======== SUPPLIED MATERIAL

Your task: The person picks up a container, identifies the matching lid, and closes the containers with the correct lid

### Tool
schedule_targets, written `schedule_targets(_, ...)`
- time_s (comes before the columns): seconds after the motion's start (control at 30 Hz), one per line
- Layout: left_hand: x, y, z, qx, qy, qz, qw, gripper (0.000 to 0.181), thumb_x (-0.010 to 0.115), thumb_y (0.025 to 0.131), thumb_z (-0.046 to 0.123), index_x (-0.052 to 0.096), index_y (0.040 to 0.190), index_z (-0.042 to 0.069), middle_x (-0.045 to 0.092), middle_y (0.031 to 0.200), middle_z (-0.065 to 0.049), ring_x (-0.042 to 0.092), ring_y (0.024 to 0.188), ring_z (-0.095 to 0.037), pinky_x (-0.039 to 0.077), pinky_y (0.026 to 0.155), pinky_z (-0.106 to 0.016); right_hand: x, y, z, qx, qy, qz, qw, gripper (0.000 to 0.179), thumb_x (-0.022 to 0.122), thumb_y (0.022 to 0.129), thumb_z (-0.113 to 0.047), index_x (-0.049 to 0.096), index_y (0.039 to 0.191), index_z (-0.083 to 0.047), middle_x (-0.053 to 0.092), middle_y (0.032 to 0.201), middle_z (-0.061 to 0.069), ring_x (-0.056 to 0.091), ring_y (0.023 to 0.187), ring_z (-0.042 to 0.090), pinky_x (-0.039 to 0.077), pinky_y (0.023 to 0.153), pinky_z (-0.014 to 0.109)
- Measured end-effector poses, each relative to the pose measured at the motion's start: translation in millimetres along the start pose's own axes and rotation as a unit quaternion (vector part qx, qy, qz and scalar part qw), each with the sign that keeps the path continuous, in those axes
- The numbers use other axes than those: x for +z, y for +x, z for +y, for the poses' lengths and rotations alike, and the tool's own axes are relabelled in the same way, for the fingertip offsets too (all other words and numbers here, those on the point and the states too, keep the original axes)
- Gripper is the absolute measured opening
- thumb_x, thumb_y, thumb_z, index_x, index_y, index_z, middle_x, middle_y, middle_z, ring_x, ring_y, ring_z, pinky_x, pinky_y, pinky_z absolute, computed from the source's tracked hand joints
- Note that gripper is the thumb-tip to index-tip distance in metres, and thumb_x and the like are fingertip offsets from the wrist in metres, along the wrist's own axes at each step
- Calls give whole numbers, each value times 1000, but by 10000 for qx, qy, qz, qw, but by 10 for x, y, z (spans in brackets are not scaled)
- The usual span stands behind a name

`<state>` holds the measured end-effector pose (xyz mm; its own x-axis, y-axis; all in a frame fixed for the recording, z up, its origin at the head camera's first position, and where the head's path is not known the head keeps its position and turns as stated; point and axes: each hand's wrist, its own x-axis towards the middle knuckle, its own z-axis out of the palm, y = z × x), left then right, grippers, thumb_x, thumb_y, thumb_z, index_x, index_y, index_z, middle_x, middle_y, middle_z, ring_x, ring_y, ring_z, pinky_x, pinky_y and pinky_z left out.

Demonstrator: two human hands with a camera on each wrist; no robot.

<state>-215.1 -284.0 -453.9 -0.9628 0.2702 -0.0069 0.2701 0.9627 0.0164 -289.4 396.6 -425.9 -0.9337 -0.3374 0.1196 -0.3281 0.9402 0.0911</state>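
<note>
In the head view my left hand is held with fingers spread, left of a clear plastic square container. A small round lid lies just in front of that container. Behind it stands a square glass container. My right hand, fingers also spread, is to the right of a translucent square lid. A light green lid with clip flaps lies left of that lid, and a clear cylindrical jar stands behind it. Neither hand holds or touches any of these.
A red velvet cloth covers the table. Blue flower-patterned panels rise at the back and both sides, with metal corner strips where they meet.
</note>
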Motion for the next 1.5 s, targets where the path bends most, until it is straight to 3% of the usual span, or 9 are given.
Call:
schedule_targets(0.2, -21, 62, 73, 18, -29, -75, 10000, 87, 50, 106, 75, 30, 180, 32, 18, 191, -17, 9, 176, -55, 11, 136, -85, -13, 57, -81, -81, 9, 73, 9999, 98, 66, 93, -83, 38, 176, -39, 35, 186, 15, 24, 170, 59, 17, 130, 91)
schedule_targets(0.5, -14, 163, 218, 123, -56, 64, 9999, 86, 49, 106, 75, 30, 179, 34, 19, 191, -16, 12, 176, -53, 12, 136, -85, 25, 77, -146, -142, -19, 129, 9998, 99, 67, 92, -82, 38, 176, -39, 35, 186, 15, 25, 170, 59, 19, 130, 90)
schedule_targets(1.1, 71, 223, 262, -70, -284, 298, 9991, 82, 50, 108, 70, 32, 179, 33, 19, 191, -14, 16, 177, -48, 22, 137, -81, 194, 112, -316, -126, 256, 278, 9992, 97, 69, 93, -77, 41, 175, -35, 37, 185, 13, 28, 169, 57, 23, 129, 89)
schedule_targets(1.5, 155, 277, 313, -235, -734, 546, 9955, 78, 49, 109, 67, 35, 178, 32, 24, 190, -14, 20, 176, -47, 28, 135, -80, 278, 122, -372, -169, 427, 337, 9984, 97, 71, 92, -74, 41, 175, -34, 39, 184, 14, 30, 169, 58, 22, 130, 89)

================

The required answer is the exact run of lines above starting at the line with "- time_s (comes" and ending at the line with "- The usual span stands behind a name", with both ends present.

RESULT OF THIS TASK
- time_s (comes before the columns): seconds after the motion's start (control at 30 Hz), one per line
- Layout: left_hand: x, y, z, qx, qy, qz, qw, gripper (0.000 to 0.181), thumb_x (-0.010 to 0.115), thumb_y (0.025 to 0.131), thumb_z (-0.046 to 0.123), index_x (-0.052 to 0.096), index_y (0.040 to 0.190), index_z (-0.042 to 0.069), middle_x (-0.045 to 0.092), middle_y (0.031 to 0.200), middle_z (-0.065 to 0.049), ring_x (-0.042 to 0.092), ring_y (0.024 to 0.188), ring_z (-0.095 to 0.037), pinky_x (-0.039 to 0.077), pinky_y (0.026 to 0.155), pinky_z (-0.106 to 0.016); right_hand: x, y, z, qx, qy, qz, qw, gripper (0.000 to 0.179), thumb_x (-0.022 to 0.122), thumb_y (0.022 to 0.129), thumb_z (-0.113 to 0.047), index_x (-0.049 to 0.096), index_y (0.039 to 0.191), index_z (-0.083 to 0.047), middle_x (-0.053 to 0.092), middle_y (0.032 to 0.201), middle_z (-0.061 to 0.069), ring_x (-0.056 to 0.091), ring_y (0.023 to 0.187), ring_z (-0.042 to 0.090), pinky_x (-0.039 to 0.077), pinky_y (0.023 to 0.153), pinky_z (-0.014 to 0.109)
- Measured end-effector poses, each relative to the pose measured at the motion's start: translation in millimetres along the start pose's own axes and rotation as a unit quaternion (vector part qx, qy, qz and scalar part qw), each with the sign that keeps the path continuous, in those axes
- The numbers use other axes than those: x for +z, y for +x, z for +y, for the poses' lengths and rotations alike, and the tool's own axes are relabelled in the same way, for the fingertip offsets too (all other words and numbers here, those on the point and the states too, keep the original axes)
- Gripper is the absolute measured opening
- thumb_x, thumb_y, thumb_z, index_x, index_y, index_z, middle_x, middle_y, middle_z, ring_x, ring_y, ring_z, pinky_x, pinky_y, pinky_z absolute, computed from the source's tracked hand joints
- Note that gripper is the thumb-tip to index-tip distance in metres, and thumb_x and the like are fingertip offsets from the wrist in metres, along the wrist's own axes at each step
- Calls give whole numbers, each value times 1000, but by 10000 for qx, qy, qz, qw, but by 10 for x, y, z (spans in brackets are not scaled)
- The usual span stands behind a name

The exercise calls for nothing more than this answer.